**Problem requirements**
The lines to reproduce run from the first one below to the line containing "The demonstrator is", both included. Reproduce them exactly and nothing else.

┏━━

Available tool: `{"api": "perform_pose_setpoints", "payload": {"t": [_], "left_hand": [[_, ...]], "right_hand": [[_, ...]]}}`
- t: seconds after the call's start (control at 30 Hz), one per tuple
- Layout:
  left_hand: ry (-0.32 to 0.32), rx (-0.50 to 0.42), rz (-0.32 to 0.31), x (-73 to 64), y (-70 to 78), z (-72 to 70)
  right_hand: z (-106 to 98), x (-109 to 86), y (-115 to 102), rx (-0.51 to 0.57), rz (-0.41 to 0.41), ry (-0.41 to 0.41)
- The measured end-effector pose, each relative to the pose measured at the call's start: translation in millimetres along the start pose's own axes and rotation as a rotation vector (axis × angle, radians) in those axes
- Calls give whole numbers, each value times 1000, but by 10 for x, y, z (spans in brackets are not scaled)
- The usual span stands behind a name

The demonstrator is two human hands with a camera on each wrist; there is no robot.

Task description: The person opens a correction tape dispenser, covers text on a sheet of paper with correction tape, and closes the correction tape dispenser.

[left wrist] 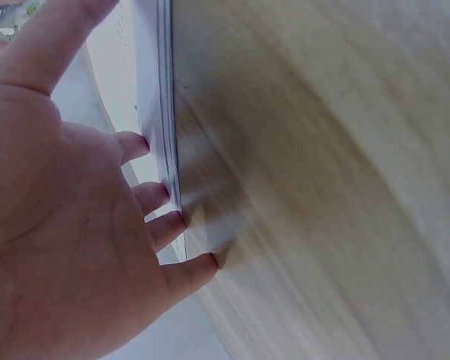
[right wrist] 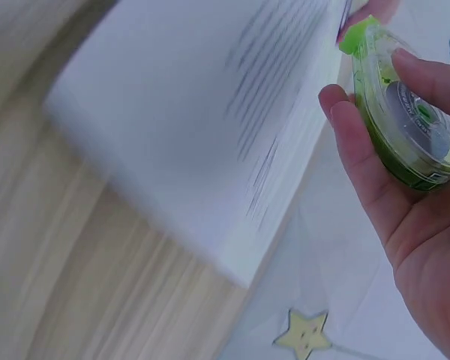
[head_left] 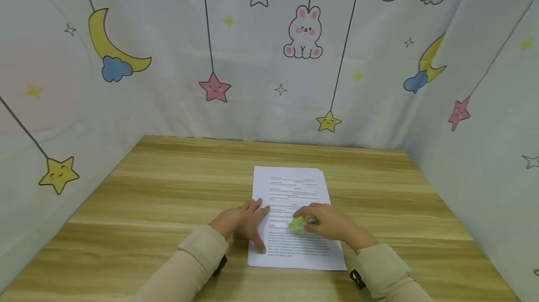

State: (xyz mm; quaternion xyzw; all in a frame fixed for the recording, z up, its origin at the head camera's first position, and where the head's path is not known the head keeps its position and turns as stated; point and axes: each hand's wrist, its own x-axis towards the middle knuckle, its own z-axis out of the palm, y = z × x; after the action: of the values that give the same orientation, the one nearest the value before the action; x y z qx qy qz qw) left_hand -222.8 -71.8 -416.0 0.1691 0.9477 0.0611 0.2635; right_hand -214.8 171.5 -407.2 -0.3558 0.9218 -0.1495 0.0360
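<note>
A stack of printed paper sheets (head_left: pixel 301 255) lies on the wooden table in front of me. My right hand (head_left: pixel 332 223) holds a clear and green correction tape dispenser (right wrist: pixel 412 120) over the middle of the top sheet. In the right wrist view, the thumb presses one side of its case and the fingers support the other; its bright green cap end (right wrist: pixel 356 34) points away from the palm. My left hand (head_left: pixel 246 222) rests on the left margin of the stack with fingers spread. Some of its fingertips (left wrist: pixel 202 271) reach past the sheets' edge onto the wood.
The wooden table (head_left: pixel 189 166) extends around the paper on all sides. White curtains (head_left: pixel 261 59) with cartoon stars, moons and rabbits enclose its back and sides. Dark straps (head_left: pixel 358 279) show under both sleeve cuffs.
</note>
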Motion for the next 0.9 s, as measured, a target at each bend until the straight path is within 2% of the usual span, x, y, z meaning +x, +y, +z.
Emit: {"api": "perform_pose_setpoints", "payload": {"t": [0.17,0.43,0.7,0.9], "left_hand": [[-12,6,2,-23,16,-18],[-11,28,-2,-33,15,-15],[-11,28,-4,-9,10,-6],[-31,17,-3,-63,40,-50]], "right_hand": [[75,192,-217,26,-69,-64],[135,354,-355,-71,-159,-50],[150,385,-349,-112,-159,-70],[148,390,-360,-108,-151,-87]]}}
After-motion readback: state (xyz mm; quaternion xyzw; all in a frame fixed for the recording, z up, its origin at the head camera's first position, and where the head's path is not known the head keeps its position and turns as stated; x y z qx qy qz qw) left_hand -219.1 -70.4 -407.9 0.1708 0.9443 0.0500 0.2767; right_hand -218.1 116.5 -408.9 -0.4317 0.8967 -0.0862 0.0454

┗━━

**Answer space**
Available tool: `{"api": "perform_pose_setpoints", "payload": {"t": [_], "left_hand": [[_, ...]], "right_hand": [[_, ...]]}}`
- t: seconds after the call's start (control at 30 Hz), one per tuple
- Layout:
  left_hand: ry (-0.32 to 0.32), rx (-0.50 to 0.42), rz (-0.32 to 0.31), x (-73 to 64), y (-70 to 78), z (-72 to 70)
  right_hand: z (-106 to 98), x (-109 to 86), y (-115 to 102), rx (-0.51 to 0.57), rz (-0.41 to 0.41), ry (-0.41 to 0.41)
- The measured end-effector pose, each relative to the pose measured at the call's start: translation in millimetres along the start pose's own axes and rotation as a rotation vector (axis × angle, radians) in those axes
- Calls give whole numbers, each value times 1000, but by 10 for x, y, z (spans in brackets are not scaled)
- The usual span stands behind a name

The demonstrator is two human hands with a camera on each wrist; there is no robot.

Nothing remains to be done, and the exercise is complete.